Malawian fought back with his secret weapon which was


----------



## Osiris

his charm


----------



## fish_doc

located in his bat-belt. He reached over and then preceeded to pull out the batarang which he then threw towards ....


----------



## (RC)

a palm tree


----------



## Osiris

that knocked down a coconut so he could drink it and make the coconut DIY cave for his fish tank


----------



## fishfreaks

then he sang "who put the lime in the coconut and shaked it all about"


----------



## fish_doc

Unfortunally all that shaking got him sick and he got the pepto and drank it down. From there it was time for a vacation soooooooo.....


----------



## Mr Aquarium

He grabbed his little fish net, and called up his good friend SpongeBob SquarePants and Partic Star to go Jelly fish hunting


----------



## (RC)

but he got stung by a jellyfish and


----------



## Ron the handyman

and said enough of all this


----------



## Guest

and he sicked the jellyfish on Lexus. spongebob and patrick then....


----------



## Osiris

took malawian out for a drink and you would not believe who they ran into there


----------



## (RC)

underdogs evil brother who


----------



## Guest

hipnotized SB and patrick and made them...


----------



## Lexus

run around the bar naked :shock:


----------



## Ron the handyman

who rah the streak


----------



## Osiris

and malawianpro was scar'd for life


----------



## (RC)

but really wanted to join in but...


----------



## Guest

he had something to hide which was....


----------



## Ron the handyman

was the size of His


----------



## (RC)

bellybutton which was


----------



## Guest

(lol :lol
10 times too big. he was also afraid to take off his shoes because he had 10 toes on each foot. so what he did was....


----------



## fishfreaks

cut off his toes


----------



## fish_doc

With a rubber saw.

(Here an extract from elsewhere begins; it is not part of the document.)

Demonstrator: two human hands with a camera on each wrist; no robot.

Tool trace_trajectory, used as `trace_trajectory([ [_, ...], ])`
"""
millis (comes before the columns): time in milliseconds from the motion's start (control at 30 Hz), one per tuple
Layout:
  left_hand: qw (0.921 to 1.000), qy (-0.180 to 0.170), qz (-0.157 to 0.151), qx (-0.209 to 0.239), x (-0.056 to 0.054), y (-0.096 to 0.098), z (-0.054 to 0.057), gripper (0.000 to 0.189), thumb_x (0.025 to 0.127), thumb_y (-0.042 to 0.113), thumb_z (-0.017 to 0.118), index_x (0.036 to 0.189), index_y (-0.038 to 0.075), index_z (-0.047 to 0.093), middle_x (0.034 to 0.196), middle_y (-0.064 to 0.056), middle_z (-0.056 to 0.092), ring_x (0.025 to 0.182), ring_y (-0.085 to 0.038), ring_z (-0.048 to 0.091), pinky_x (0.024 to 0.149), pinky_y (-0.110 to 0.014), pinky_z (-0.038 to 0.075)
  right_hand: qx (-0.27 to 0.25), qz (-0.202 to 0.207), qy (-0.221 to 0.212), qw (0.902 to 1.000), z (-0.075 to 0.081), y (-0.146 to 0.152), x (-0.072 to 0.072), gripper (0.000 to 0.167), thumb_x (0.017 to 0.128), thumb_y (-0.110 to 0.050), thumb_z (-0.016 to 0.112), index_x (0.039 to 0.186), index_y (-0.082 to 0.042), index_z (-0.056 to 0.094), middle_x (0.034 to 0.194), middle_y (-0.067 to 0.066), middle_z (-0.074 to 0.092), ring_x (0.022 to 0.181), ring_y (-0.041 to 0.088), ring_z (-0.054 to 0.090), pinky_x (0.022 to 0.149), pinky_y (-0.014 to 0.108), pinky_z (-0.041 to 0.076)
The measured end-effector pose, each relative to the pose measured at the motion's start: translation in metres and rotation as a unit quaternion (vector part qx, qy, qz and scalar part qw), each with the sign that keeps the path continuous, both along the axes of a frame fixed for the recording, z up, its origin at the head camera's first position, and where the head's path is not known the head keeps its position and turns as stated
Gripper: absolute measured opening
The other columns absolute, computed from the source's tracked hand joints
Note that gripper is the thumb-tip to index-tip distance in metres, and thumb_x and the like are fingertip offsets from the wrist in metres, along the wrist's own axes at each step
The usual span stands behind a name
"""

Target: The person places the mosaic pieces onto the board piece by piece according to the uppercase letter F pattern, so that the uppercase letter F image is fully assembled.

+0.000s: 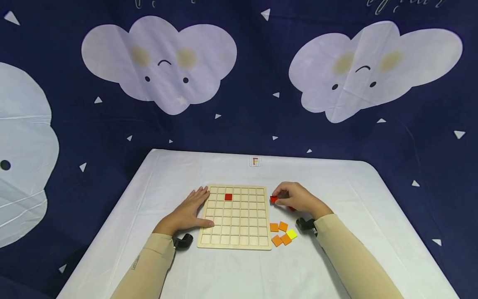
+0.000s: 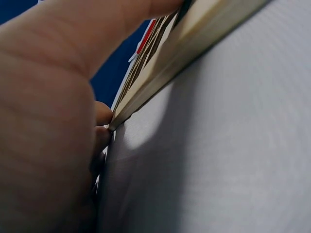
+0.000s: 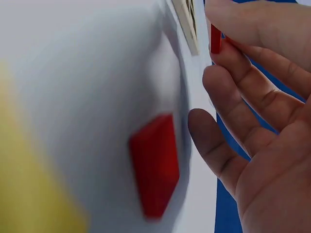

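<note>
A pale wooden grid board (image 1: 234,246) lies on the table, with one red square tile (image 1: 228,197) in a cell of its second row from the back. My left hand (image 1: 188,212) rests at the board's left side, fingers extended along the edge and thumb over the front-left cells. Just right of the board, my right hand (image 1: 297,197) pinches another red tile (image 3: 215,39) between thumb and index finger; its other fingers are loosely bent. Below that hand a further red tile (image 3: 156,166) lies on the table, mostly hidden in the head view.
Several orange tiles (image 1: 276,241) and a yellow tile (image 1: 291,234) lie right of the board's front half. A small printed grid card (image 1: 255,161) is at the table's back edge. The white-covered table (image 1: 179,166) meets a dark blue cloth with clouds (image 1: 160,62).
</note>
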State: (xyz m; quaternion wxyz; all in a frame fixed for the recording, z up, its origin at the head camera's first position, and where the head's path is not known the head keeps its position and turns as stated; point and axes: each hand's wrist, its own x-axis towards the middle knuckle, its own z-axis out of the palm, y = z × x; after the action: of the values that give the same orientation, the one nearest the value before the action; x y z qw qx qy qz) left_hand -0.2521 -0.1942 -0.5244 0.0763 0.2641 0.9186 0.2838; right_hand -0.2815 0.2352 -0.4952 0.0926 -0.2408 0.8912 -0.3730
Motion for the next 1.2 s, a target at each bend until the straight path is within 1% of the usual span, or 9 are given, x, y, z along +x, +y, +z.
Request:
trace_trajectory([
  [133,1.0,0.001,0.0,-0.002,-0.001,0.0,-0.001,0.125,0.076,0.065,0.085,0.163,-0.006,0.029,0.172,-0.02,0.018,0.158,-0.036,0.01,0.128,-0.051,0.006,0.009,-0.01,0.006,0.9999,0.002,-0.012,-0.006,0.021,0.091,-0.009,0.084,0.11,-0.014,0.077,0.105,-0.008,0.072,0.095,0.015,0.066,0.092,0.04,0.057],
  [267,1.0,0.002,0.0,-0.004,-0.001,-0.001,-0.002,0.125,0.076,0.065,0.086,0.162,-0.006,0.029,0.172,-0.02,0.018,0.158,-0.036,0.011,0.128,-0.05,0.006,0.011,-0.013,0.015,0.9998,0.004,-0.028,-0.013,0.022,0.091,-0.01,0.085,0.111,-0.014,0.078,0.104,-0.008,0.072,0.096,0.014,0.065,0.092,0.04,0.056],
  [500,1.0,-0.005,0.001,-0.006,0.001,-0.001,0.0,0.124,0.077,0.064,0.085,0.163,-0.005,0.029,0.172,-0.019,0.016,0.159,-0.035,0.009,0.128,-0.05,0.005,0.007,0.01,0.02,0.9997,0.005,-0.058,-0.019,0.022,0.091,-0.011,0.085,0.112,-0.011,0.078,0.105,-0.007,0.072,0.095,0.013,0.065,0.087,0.036,0.058],
  [667,1.0,-0.001,0.0,-0.009,0.001,0.0,0.0,0.124,0.077,0.065,0.085,0.163,-0.005,0.029,0.172,-0.018,0.017,0.159,-0.035,0.009,0.128,-0.05,0.005,0.008,0.022,0.023,0.9995,0.004,-0.075,-0.022,0.02,0.092,-0.011,0.085,0.111,-0.011,0.078,0.104,-0.007,0.071,0.095,0.011,0.065,0.087,0.033,0.058],
  [800,0.9999,-0.001,0.0,-0.013,0.0,0.0,-0.001,0.123,0.078,0.064,0.085,0.163,-0.005,0.029,0.172,-0.018,0.017,0.159,-0.035,0.009,0.128,-0.049,0.006,0.015,0.033,0.023,0.9991,0.004,-0.087,-0.023,0.019,0.093,-0.012,0.084,0.111,-0.011,0.078,0.103,-0.006,0.07,0.092,0.012,0.065,0.084,0.032,0.058],
  [967,0.9999,0.0,0.001,-0.015,0.0,0.0,-0.001,0.123,0.078,0.064,0.085,0.163,-0.004,0.029,0.172,-0.018,0.017,0.159,-0.035,0.009,0.128,-0.049,0.006,0.029,0.044,0.024,0.9983,0.005,-0.102,-0.025,0.019,0.092,-0.012,0.084,0.11,-0.01,0.078,0.101,-0.006,0.07,0.089,0.01,0.064,0.081,0.028,0.058],
  [1200,1.0,0.001,-0.001,-0.009,0.0,0.001,-0.001,0.124,0.077,0.065,0.085,0.163,-0.005,0.03,0.172,-0.02,0.018,0.158,-0.036,0.01,0.128,-0.051,0.006,0.04,0.054,0.023,0.9975,0.007,-0.116,-0.025,0.018,0.092,-0.01,0.084,0.109,-0.01,0.078,0.101,-0.005,0.07,0.089,0.008,0.065,0.081,0.026,0.058],
])
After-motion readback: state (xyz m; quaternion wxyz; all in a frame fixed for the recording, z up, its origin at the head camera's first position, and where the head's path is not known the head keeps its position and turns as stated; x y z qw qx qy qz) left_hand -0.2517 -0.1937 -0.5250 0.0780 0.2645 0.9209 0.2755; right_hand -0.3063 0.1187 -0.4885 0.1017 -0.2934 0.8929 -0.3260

But while he was doing this the police saw him and...


----------



## Osiris

made him stop and kiss his toes, and complimented him on his belly button then put him in car and drove him to gather up lexus's stuff as he was beneficiary in her will for some reason when he got there


----------



## Mr Aquarium

He say Lexus's Twin Sister With


----------



## Osiris

the men in white coats


----------



## (RC)

who were looking for Mal because


----------



## fish_doc

He would not stop singing "Its a small world after all" While dressed in...


----------



## Osiris

a thong that was accidently put on backwards *ouch*


----------



## shev

the thong spontaneously combusted...


----------



## Mr Aquarium

Scaring Him YET Again for life


----------



## fishfreaks

so he took a trip to the safari


----------



## Osiris

his plane landed in a city near by lake malawi in africa, when he got off the plane he could not believe what he saw


----------



## Lexus

the loch ness monster


----------



## Guest

was back again and wanted revenge so what it did was...


----------



## Osiris

threatened to put malawianpro to the grave if he did not marry her


----------



## Mr Aquarium

& Word got out that Nessy "Loch Ness Monster" was real


----------



## Guest

the men w/ pitchforks came and they....


----------



## shev

spontaneously combusted...


----------



## Osiris

*LMAO with shev's combustion of life lately*


----------



## Guest

and the smell attracted the mysterious....


----------



## Osiris

cookie monster


----------



## fishfreaks

MalawianPro @ Fri Apr 01 said:


> cookie monster


 ~ehm.. Kookiemunzta~

that stole all the cookies


----------



## Guest

but there were no cookies so he....


----------



## fish_doc

Went to visit the tollhouse elves because they had plenty. While there the elves...


----------



## Guest

were signing happy songs they ate the cookie monster's toes off. then...


----------



## Ron the handyman

Then puked from the smell


----------



## fishfreaks

so the elves began puking


----------



## fish_doc

On the way to the hospital in their specialized car that looked like...


----------



## Guest

a hamster and they


----------



## Mr Aquarium

Was Captured by the Green Giant, who took his new pet and stuck it in


----------



## fish_doc

a giant cage reserved for his favorite little sprout when he was bad. Unfortunally little sprout was still in the cage and...


----------



## Guest

he started to cry. then someone came a rescued him and that someone was


----------



## Ron the handyman

His friend Lexus and they went


----------



## Osiris

blow up malawianpro for screwing over lexus


----------



## fish_doc

So they jumped in the oscar mayer hot dog van and tryed to speed away to ....


----------



## Guest

bu the weiner only went 15 mph


----------



## shev

and spontaneously combusted  enraging the giant Duckbilled Platypus


----------



## Guest

the platypus called for his 10 foot rooster friewnd, and together they...


----------



## fish_doc

decided to start a store called feathers and fins. On their first day of business...


----------



## Osiris

they were robbed of their fins, and gave up business


----------



## fish_doc

During their going out of business sale there was a very intresting person that showed up. They wanted to....


----------



## Guest

buy the new species of animal: The Plecrot. a mix of a parrot and a pleco. this new animal was efficient for....


----------



## Mr Aquarium

Singing Ozzy Osbourne Songs while doing the backstroke


----------



## wrasser

into big foot


----------



## google

and coughing up cash to..........


----------



## wrasser

to pay the aliens...


----------



## Guest

because they asked for ransom after kidnapping Lexus. Malawian quickly....


----------



## fish_doc

ran some fake bills in the copying machine before giving them to...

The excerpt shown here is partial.